Afinal de contas, quem garante que André de Albuquerque, senhor de Cunhaú e nosso herói da revolução de 1817, o homem que conseguiu por poucos dias instalar a República em Natal em pleno Brasil Colônia, morreu mesmo nos porões infectos da fortaleza de então? Ele poderia muito bem ter escapado com a ajuda de algum tapuia aborrecido com o tratamento que recebia dos portugueses. Nunca se sabe. E quando essas reviravoltas vêm à tona, não é incomum que vendam milhares de exemplares nas boas livrarias.

Quem garante que foi mesmo o rei D. José I quem mandou de presente para o povo da terra as estátuas de Gaspar, Belchior e Baltazar, aquelas da igreja de Santos Reis, no longínquo ano de 1752? E já pensou quantas mensagens cifradas poderia conter o interior das imagens assim que desembarcaram em algum pântano pré-Ribeira, naqueles tempos repletos de santinhos de pau oco? Ou você é do tipo absolutamente crédulo, daqueles que pensam que o massacre de Cunhaú não tem relação alguma com a rivalidade entre xarias e canguleiros e a apresentação de Tommy Dorsey na Parnamirim Field de uns aninhos depois? Ah, tem natalense que é cego mesmo.

Não é o que Dan Brown pensaria. Aposto que, informado apenas dessas notas esparsas, ele pegaria o primeiro charter para Natal e iria, antes mesmo de deixar as malas no hotel, bater na porta de Mr. Cascudo, ali na ladeira da Junqueira Aires – por sinal, excelente locação para a adaptação cinematográfica. Brown ou Landgon, criador ou personagem, seria recebido com desconfiança por Anália, eterna serviçal na casa do mestre Câmara Cascudo. E a muito custo, sob o olhar cuidadoso de Dhalia, franquearia a entrada de um deles ou de ambos no célebre gabinete do mestre, já ausente. E veríamos um Langdon ansioso correr para aquelas paredes onde os visitantes ilustres deixaram seus autógrafos. Porque, entre a algaravia rabiscada de tantos nomes, haveria uma mensagem secreta essencial para resolução do grande mistério natalense.

Claro que a aventura completa, segredo editorial guardado a sete chaves, ainda teria uma esticada a praias de nomes tão sugestivos como Zumbi e Exú Queimado, uma investigação com lupa nos detalhes de um painel de Newton Navarro, uma análise estruturalista nos versos de Othoniel Menezes para aquela só aparentemente inocente canção de seresteiro chamada "Praieira" e, para o professor Langdon relaxar um pouco, uma colherada de um dos doces mais típicos do sertão, o chouriço, aquele feito com sangue fresco de porco. Isso lhe diz alguma coisa?

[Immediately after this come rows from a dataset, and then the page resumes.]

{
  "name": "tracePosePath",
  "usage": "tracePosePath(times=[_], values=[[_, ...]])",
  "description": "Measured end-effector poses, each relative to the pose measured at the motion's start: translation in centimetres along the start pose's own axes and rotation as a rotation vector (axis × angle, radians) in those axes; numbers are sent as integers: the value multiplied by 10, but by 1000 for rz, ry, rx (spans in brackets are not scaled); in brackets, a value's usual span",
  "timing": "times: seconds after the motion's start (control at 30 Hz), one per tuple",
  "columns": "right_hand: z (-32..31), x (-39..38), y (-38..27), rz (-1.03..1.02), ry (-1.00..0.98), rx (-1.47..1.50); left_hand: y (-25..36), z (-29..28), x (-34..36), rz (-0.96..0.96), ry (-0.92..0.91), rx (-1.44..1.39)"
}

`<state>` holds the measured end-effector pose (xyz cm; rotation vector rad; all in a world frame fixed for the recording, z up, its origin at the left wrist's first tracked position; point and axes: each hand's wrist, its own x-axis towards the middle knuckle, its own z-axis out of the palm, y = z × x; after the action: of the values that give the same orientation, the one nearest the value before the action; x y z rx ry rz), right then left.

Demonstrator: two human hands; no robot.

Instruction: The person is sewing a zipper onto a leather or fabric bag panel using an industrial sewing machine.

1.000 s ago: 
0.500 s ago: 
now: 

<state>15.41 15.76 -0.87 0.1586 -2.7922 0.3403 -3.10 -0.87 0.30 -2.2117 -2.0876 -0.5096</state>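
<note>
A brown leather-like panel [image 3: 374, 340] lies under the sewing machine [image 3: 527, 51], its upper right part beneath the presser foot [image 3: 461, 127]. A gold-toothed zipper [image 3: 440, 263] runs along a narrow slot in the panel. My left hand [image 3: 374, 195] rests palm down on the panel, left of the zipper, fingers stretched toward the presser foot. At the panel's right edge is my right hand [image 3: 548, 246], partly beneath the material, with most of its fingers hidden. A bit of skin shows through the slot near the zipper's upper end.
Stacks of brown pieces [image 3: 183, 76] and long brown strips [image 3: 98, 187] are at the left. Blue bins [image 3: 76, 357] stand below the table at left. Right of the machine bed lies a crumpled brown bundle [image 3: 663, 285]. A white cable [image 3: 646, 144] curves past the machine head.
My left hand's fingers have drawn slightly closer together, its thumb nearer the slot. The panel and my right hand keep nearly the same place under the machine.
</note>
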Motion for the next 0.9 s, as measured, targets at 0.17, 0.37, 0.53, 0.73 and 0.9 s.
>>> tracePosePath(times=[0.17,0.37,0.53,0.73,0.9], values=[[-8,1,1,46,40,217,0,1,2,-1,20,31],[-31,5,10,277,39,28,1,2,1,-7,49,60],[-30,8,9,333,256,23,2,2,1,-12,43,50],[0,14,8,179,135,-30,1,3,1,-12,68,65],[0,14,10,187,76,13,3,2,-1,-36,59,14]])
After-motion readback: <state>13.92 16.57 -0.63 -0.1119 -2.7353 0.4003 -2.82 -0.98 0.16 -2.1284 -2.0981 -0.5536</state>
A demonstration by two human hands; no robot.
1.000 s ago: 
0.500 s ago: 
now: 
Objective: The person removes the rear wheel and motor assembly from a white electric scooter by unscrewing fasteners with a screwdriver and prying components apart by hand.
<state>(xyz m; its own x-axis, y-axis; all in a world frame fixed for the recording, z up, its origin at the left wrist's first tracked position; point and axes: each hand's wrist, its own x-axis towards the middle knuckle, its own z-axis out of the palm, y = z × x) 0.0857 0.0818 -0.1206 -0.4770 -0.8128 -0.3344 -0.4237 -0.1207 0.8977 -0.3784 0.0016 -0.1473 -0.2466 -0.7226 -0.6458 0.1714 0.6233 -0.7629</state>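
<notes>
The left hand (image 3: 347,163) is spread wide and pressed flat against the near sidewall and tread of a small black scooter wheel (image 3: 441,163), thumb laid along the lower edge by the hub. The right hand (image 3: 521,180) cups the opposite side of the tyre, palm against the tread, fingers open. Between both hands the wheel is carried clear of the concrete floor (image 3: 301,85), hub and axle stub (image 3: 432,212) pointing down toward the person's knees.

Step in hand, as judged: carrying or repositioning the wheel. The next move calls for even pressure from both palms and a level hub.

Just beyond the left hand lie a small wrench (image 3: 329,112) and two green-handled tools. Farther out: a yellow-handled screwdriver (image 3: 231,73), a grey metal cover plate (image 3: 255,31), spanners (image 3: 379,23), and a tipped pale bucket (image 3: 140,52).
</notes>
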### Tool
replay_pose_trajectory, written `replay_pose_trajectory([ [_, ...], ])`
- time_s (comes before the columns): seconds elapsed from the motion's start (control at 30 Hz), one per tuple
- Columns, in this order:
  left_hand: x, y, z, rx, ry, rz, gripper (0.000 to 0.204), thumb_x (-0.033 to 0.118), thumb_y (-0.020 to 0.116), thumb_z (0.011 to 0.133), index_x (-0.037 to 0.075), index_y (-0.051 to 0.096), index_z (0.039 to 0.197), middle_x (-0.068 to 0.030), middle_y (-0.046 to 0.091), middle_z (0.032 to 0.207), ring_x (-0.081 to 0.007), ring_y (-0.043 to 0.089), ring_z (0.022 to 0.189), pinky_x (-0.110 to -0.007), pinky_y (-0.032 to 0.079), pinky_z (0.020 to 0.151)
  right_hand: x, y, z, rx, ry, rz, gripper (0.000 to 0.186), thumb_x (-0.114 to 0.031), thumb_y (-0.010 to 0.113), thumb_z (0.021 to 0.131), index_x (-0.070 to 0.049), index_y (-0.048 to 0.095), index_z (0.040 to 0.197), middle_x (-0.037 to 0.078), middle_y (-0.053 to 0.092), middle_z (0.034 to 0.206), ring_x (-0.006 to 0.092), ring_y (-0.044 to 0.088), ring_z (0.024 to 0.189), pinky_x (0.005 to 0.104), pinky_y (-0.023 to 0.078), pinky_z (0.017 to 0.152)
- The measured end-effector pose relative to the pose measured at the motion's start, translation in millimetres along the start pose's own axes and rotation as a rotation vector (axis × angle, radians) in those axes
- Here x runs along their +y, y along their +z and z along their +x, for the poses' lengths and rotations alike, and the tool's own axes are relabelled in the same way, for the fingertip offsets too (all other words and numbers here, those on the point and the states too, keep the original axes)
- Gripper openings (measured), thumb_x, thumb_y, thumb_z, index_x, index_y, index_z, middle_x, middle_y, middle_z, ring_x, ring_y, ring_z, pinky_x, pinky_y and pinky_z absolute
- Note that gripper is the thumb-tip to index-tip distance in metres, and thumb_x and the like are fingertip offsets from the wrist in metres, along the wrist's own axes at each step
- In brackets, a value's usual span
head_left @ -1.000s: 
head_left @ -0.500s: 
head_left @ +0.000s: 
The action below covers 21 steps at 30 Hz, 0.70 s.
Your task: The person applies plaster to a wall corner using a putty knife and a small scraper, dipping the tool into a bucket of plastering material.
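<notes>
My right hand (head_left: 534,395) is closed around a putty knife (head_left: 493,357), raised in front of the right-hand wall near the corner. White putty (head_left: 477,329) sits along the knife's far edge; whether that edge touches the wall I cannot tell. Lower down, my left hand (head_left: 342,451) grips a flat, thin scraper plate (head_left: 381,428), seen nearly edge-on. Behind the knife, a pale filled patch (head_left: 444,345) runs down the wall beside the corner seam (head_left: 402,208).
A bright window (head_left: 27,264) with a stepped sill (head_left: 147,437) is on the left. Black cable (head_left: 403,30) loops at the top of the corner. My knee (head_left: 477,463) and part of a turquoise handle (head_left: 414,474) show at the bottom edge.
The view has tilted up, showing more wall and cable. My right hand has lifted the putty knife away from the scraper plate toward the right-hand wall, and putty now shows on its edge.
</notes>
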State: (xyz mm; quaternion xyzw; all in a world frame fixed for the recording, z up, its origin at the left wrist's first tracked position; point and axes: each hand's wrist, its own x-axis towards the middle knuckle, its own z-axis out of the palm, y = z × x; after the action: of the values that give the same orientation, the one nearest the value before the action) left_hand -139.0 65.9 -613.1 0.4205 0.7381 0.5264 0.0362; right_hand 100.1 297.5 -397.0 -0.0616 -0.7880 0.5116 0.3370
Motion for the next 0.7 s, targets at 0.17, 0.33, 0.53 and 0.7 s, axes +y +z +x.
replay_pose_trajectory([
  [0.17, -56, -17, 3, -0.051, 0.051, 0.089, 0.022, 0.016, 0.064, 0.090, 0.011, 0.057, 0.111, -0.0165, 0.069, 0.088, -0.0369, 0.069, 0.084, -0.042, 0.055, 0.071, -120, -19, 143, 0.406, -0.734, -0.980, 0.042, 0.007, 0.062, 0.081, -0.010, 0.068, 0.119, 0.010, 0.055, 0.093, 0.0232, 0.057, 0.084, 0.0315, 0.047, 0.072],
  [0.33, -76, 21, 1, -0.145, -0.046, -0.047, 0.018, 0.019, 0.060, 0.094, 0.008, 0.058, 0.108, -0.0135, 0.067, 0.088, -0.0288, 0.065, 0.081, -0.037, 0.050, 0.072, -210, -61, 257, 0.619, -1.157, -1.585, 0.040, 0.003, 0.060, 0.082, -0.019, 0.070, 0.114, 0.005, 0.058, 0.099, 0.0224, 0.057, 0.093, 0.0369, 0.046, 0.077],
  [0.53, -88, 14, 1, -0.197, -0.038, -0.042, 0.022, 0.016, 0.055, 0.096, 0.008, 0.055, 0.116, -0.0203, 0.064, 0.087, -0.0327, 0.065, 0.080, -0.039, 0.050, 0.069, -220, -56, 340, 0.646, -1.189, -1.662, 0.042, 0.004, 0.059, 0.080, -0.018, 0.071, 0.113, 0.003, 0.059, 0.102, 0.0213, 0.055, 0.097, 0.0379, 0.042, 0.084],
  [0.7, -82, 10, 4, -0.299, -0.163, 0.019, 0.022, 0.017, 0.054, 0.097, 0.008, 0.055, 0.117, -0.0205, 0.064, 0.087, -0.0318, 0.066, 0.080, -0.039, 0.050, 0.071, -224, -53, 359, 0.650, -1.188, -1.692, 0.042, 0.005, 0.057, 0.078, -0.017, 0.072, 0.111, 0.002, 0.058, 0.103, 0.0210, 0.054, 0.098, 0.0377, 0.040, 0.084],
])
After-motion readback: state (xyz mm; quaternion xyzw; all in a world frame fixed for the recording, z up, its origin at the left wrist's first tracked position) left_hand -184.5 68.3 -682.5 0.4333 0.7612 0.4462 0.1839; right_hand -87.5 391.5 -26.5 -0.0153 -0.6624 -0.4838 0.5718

Ainda havia muitos outros sinais para fundamentar essa argumentação, em forma de monumentos (lembra da cabeça de bronze de Kennedy, roubada sabe-se lá por quem e com que objetivos?) e de pessoas (você ainda acha que Severina, a administradora-geral do Estado, tinha passe livre nas repartições só porque era tida como doida?). Mas em primeiro lugar o limite de palavras do texto está estourando, e em segundo algum projeto de escritor pode estar lendo esse relato, prontinho para transformar tudo num romance bem prejudicado pela pressa afoita. Guardemos os trunfos. Quem sabe Nei Leandro de Castro, ao que parece um dos poucos entre nós que realmente tem prazer em ser lido, resolve encarar a epopéia?